Thirty years ago today, Archbishop Oscar Romero, champion of the poor, was assassinated while serving Mass in San Salvador.
The perpetrators of the crime were right-wing "death squads" associated with Major Roberto D'Aubuisson. These death squads were also responsible for the deaths of four nuns, dozens of labor leaders, and perhaps as many as 30,000 people in El Salvador.
At the time of his election as archbishop, he was known as a "orthodox, pious bookworm" who had been critical of liberation theology.
Yet, his mind was changing. In 1975, he protested an attack by the National Guard at Tres Calles in which dozens of people were killed.
Then, shortly after he took office, one of his priests, Rutilio Grande, was assassinated along with two of Grande's parishioners, for advocating for poor peoples' rights to organize farm cooperatives. Romero excommunicated the murderers, and, except for one Mass at the cathedral, cancelled all services the following Sunday.

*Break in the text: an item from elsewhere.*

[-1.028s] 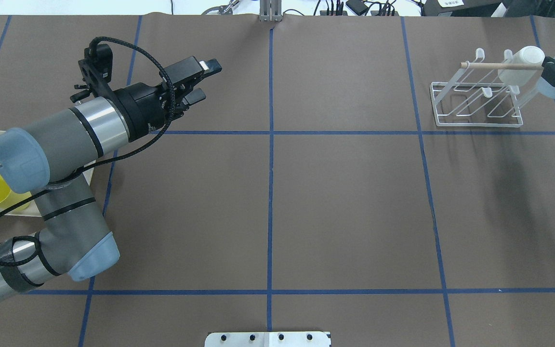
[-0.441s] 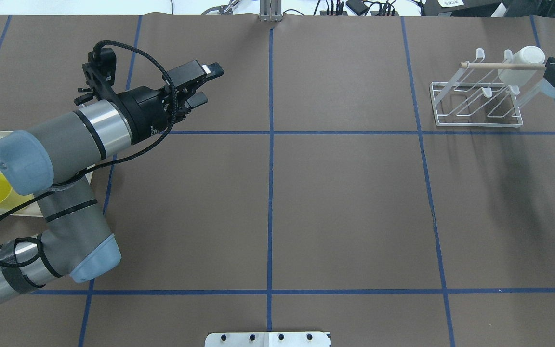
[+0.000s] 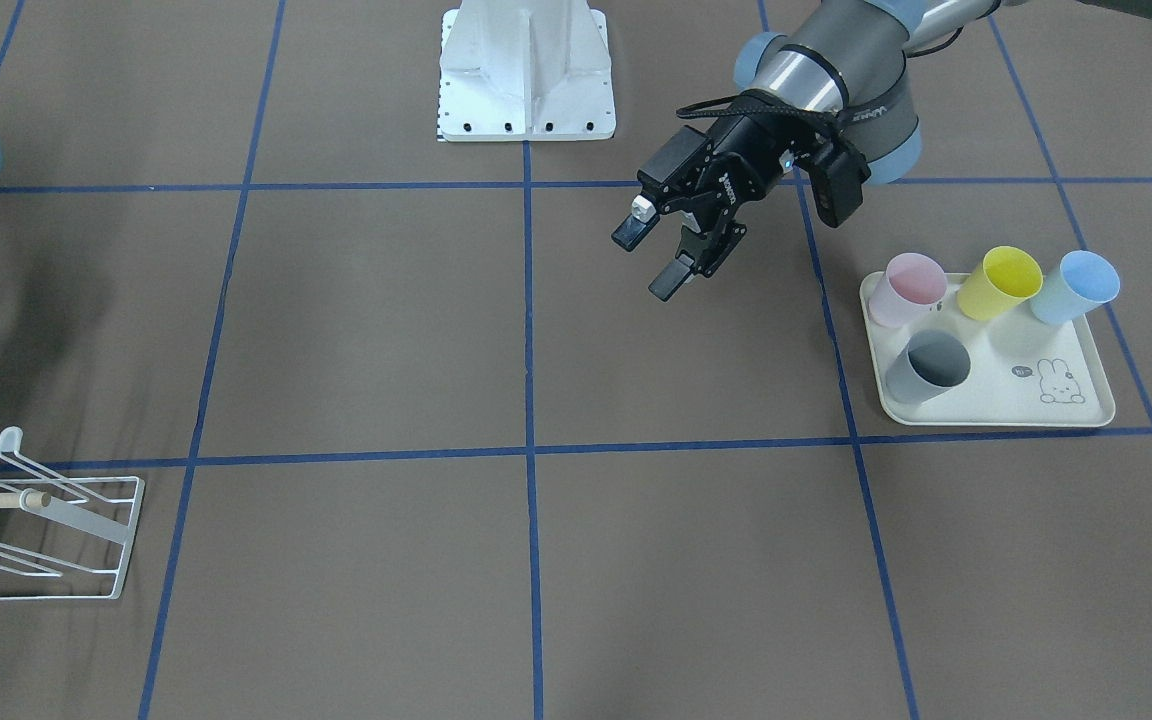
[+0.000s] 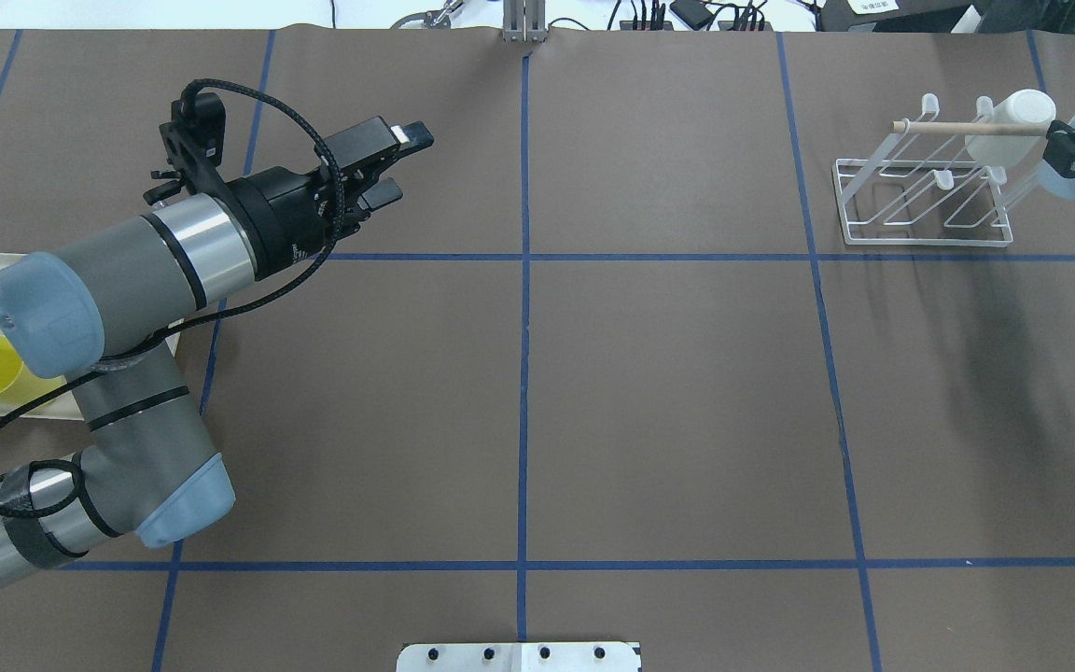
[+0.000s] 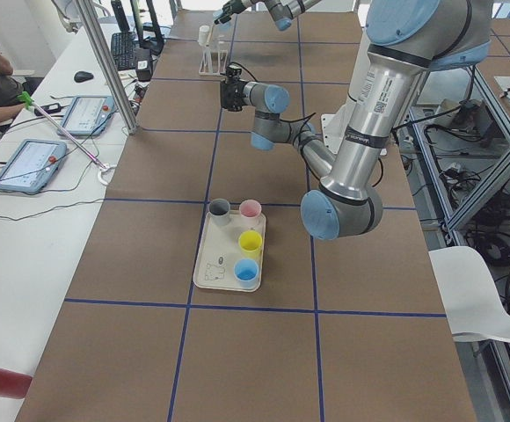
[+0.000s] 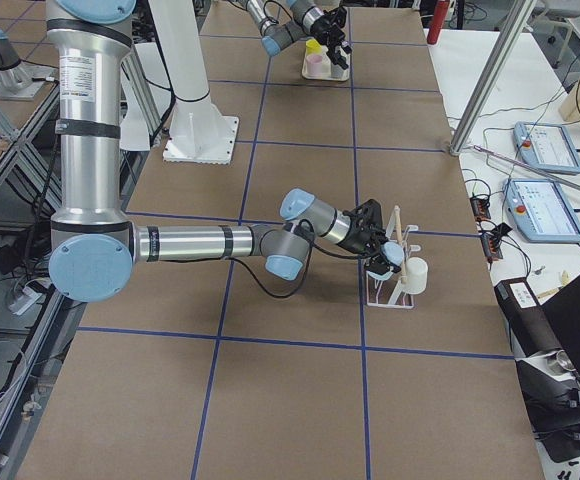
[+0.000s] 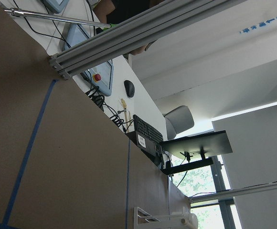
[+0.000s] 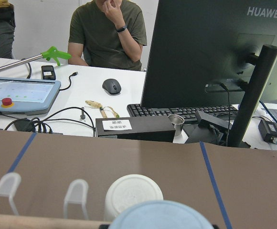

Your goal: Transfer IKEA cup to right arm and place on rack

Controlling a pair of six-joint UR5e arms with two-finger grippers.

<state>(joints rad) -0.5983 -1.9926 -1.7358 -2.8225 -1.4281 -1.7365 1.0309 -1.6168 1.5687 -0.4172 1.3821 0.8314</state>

Romero took on the cause of the peasants. He moved out of the episcopal palace and into a hospital that served the poor. Meanwhile, right wing groups were leafleting the country: "Be a patriot; Kill a priest."
Romero did not budge an inch. He continued and intensified his campaign for the poor. As he said: "When the church hears the cry of the oppressed it cannot but denounce the social structures that give rise to and perpetuate the misery from which the cry arises."
Today, Archbishop Romero is regarded as a national hero in El Salvador. Shortly before his death, he said, "I do not believe in death without resurrection. If they kill me, I will be resurrected in the Salvadoran people."